What to do if you forget your password and even root password?

 If you forget your password and even the root password, you can stare into a blank login screen not knowing what to do. Here is one break for that situation.

While you are at Grub , instead of clicking enter on your linux distribution or kernel, click E, this will take you to edit mode for starting of that kernel. Try to find one line with "quiet" in the end. At the end of this line append init=/bin/bash and press F10 to boot further into single mode. 

The single user mode directly takes you to the root user. type passwd root at the prompt to set the new password for root. 

If you get error like "Authentication token manipulation error" or if root@none:/ is shown at the prompt, then, type the following command

mount -o remount, rw/

this will remount the filesystem and will allow to change the root password. 

wifi Tethering to VM on virtualbox

 The usual and most common method to pass internet to the VM from host network is to keep the adapter of VM in bridged mode and the internet connection of the host is shared to the VM whether VM is linux or windows

However, though this works without problem if the host internet connection is through wired medium(Ethernet). When host gets the connection through wifi, this method of bridge does not work. 

Soultion:

The solution is rather simple, in the guest VM settings in virtualbox manager, go to network and in Advanced settings, copy the mac address of the host wifi adapter(which you can get by going to network connections, and rt clicking the wifi adapter and then clicking status and noting down the MAC address) and paste it in the MAC address box replacing whatever was existing in the box.

This can be done only when the VM is offline. once done, check using ip address or ipconfig command in guest VM  and you would find that that the eth1 adapter in VM has already been allotted an ip address in same series as wifi adapter of host OS. ping google dns 8.8.8.8 and it should ping. open browser and check if it is opening google, if not, then just add DNS entry in VM which would be same  as gateway of WiFi dongle/router.

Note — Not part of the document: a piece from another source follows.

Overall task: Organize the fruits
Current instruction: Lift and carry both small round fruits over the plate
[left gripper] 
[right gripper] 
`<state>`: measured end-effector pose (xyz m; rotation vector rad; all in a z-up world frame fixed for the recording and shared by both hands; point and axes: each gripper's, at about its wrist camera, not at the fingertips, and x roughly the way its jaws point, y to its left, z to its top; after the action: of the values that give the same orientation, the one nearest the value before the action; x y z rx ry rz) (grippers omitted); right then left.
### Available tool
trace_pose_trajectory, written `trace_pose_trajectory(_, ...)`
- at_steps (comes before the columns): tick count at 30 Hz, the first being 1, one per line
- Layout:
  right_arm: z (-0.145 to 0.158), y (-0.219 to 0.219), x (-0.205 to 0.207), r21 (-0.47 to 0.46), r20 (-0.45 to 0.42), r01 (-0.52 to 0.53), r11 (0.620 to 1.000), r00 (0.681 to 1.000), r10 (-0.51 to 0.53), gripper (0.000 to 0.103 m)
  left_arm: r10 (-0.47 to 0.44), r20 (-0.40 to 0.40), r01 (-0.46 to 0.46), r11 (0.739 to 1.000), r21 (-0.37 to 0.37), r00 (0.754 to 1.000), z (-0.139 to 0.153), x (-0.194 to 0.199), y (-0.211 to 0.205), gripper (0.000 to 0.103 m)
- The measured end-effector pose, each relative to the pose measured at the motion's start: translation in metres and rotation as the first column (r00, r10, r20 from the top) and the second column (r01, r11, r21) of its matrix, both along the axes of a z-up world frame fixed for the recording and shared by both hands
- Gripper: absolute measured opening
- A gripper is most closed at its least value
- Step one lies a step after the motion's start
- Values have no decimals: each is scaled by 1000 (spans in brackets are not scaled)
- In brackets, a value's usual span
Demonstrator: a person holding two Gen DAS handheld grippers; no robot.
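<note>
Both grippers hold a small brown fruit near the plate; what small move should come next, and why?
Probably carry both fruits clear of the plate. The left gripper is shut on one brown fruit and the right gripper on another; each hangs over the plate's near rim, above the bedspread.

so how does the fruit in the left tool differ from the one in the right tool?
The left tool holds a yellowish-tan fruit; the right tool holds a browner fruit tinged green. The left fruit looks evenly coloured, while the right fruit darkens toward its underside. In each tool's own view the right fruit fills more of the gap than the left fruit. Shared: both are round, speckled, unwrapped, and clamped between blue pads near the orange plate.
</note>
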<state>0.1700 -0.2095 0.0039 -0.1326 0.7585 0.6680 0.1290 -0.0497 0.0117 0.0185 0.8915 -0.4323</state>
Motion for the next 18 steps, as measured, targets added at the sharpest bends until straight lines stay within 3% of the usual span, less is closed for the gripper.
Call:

Getting internet via usb tethering(JIOfi) on Debian skol Linux VM created on virtual box & installing guest additions on it.

 The VM was created after downloading a iso file of Debian Blue ray iso and installing it to the VM.

Guest additions were required to run the VM in full screen, here is where problems started.

step1 : getting the usb tethered internet working

The Oracle virtual box does not support sharing of wifi connection (there is a trick, another blog post for that!) of host to guest, even if it supports, it is choppy at best, sometimes working, sometimes not working. 

I didn't have a wired connection of ethernet variety, so the only option left was to plug in USB of jiofi modem to laptop running windows 11 host. thereafter using the virtualbox (rt control key + home) menu, selected the USB modem (listed as Android) and made it visible to Debian VM. immediately, it got unistalled from windows and got connected to Debian. Drivers were added automatically.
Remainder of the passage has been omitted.